Der Kampf um den Rücktritt des tunesischen Interimspremiers Ghannouchi – Augenzeugenbericht von drei Italienischen Aktivisten.
“Eine Revolution ohne Anführer und ohne Waffen machen ist keine leichte Sache, das muss erfunden werden, die Tunesier und Tunesierinnen sind aber stolz darauf, dem Drama dieser Tage zum Trotz. Das Fehlen einer Mitte offenbart sich in einem vermeintlichen Chaos, das sich tatsächlich aber gerade durch die Vielfalt der Lebensformen ein weiteres Mal als kollektive Kraft und Intelligenz erweist”.
Ben Ali ist abgehauen, seine Köter sind aber noch da…
Nach dem Präsident Ben Ali am 14. Januar durch den Druck des Volkszorns geschasst wurde, ist Tunesien wieder in Bewegung, der politische und soziale Transformationsprozess ist auf die gesamte arabische Welt und darüber hinaus über gesprungen findet weiter bei hoher Intensität statt: zur gleichen Zeit gibt es Revolten in Ägypten, Algerien, Marokko, Bahrain, Iran, Libyen, Libanon.
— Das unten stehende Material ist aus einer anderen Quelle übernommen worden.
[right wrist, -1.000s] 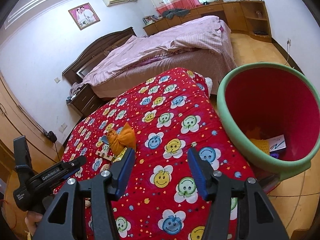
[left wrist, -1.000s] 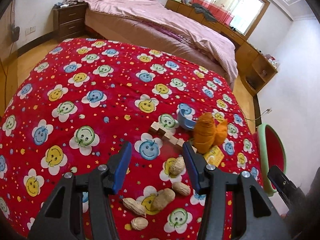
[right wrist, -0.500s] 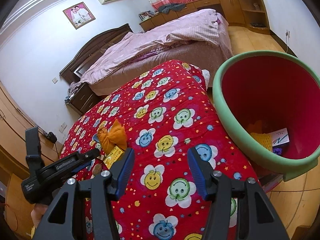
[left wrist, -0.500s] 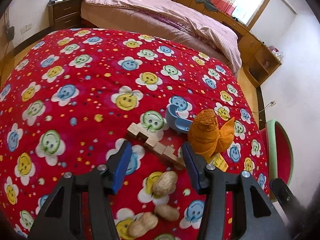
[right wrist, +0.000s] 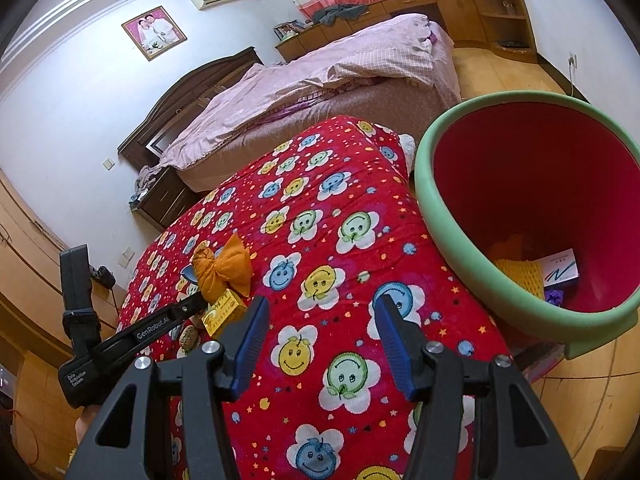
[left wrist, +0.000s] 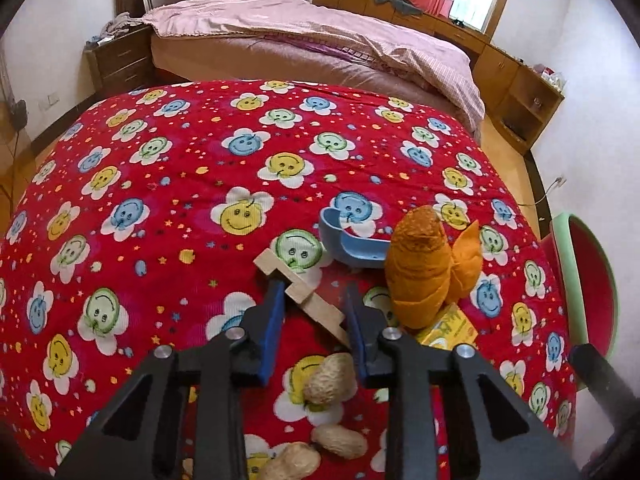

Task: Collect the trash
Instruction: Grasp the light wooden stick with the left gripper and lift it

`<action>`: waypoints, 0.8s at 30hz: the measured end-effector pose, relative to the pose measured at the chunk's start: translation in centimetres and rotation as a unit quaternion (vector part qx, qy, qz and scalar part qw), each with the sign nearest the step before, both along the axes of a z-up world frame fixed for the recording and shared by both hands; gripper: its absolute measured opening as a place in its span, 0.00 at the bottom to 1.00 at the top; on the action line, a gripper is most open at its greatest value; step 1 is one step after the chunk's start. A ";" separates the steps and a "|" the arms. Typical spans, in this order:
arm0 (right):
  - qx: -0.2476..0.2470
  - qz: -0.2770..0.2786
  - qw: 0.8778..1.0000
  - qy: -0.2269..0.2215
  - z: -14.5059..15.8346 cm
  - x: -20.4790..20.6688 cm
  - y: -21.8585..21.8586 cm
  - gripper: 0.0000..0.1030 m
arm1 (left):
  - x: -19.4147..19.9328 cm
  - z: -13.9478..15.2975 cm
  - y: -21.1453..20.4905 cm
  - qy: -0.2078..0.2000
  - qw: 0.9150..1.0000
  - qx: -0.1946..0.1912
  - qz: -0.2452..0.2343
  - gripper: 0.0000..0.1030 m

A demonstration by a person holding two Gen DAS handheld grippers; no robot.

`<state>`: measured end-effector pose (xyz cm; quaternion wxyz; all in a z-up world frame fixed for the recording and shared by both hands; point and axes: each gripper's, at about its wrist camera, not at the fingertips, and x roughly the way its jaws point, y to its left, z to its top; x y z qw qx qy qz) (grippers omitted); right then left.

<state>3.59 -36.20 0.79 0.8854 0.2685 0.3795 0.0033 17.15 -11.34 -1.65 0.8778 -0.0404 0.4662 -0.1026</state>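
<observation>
The left gripper [left wrist: 314, 300] sits low in the centre of its frame, its jaws having just been closing around a notched wooden strip [left wrist: 300, 292] that lies slantwise on the red smiley-flower blanket [left wrist: 160, 184] covering the table. The strip runs between the blue pads; the left pad touches its edge, while whether the right pad presses on it cannot be told. Crowding the strip on the right is an orange cloth bundle [left wrist: 424, 268], with a blue plastic scoop [left wrist: 352, 248] just behind it and a yellow packet [left wrist: 450, 326] tucked under its near side. Three peanuts lie below the gripper: one [left wrist: 330, 378] right beneath the jaws, two more [left wrist: 340, 440] [left wrist: 292, 466] near the bottom edge.

The right gripper [right wrist: 318, 336] hangs at the bottom centre of its own frame, jaws about half apart and holding nothing, above bare blanket. To the upper right stands the trash bin [right wrist: 432, 208], green-rimmed and red inside, close beside the table edge, with a white card [right wrist: 560, 270] and yellow mesh [right wrist: 520, 276] at its bottom. The orange bundle and yellow packet stand between the two grippers in that view. A bed with a pink cover [left wrist: 320, 28] fills the top of both frames
</observation>
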 end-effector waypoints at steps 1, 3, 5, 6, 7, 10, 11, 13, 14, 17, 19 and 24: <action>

Auf der anderen Seite des Meeres wird Griechenland weiter durch ein unstillbares anti-regierungsfieber erschüttert. In Libyen schließlich, ist der im Gang befindliche Bürgerkrieg gleichzeitig eine politische Revolution gegen eine korrupte und blutrünstige Diktatur.
Von hier aus begann, was wider besseres Wissen die “Jasminrevolution” genannt wurde, die in Wahrheit eine Absetzungsbewegung ist, die darum kämpft, zu einer politischen Revolution gegen die Versuchungen einer unmöglichen Rückkehr zur Normalität zu werden. Seit dem 25. Februar haben sich die Straßen erneut gefüllt und den Rücktritt des Ministers Ben Alis Ghannouchi, einem altgedienten Mann des Regimes, Banner der Reaktion und der Ordnungspartei gefordert. Seit Sonntag, dem 20. Januar ist die Kasbah der Medina, das historische und politische Zentrum von Tunis erneut besetzt. Das Gleiche findet in den anderen Städten Tunesiens statt, wo die Medinen – zentrale Orte der Städte – insgesamt durch Tausende Menschen belebt werden, die behaupten, dass sie “gewillt seinen, bis zum Tod zu bleiben, wenn nicht alle Mitglieder des alten Regimes zurücktreten und Tunesien frei sein wird”. “Keinen Schritt zurück” ist das, was diese neue Demonstrationsform des tunesischen Volkes kraftvoll behauptet. Der Tahir-Platz ist zur Methode geworden, ähnlich dem lateinamerikanischen “Planton”. Überall finden Proteste statt und die Konfliktmomente mit der verhassten Regimepolizei nehmen Tag für Tag zu.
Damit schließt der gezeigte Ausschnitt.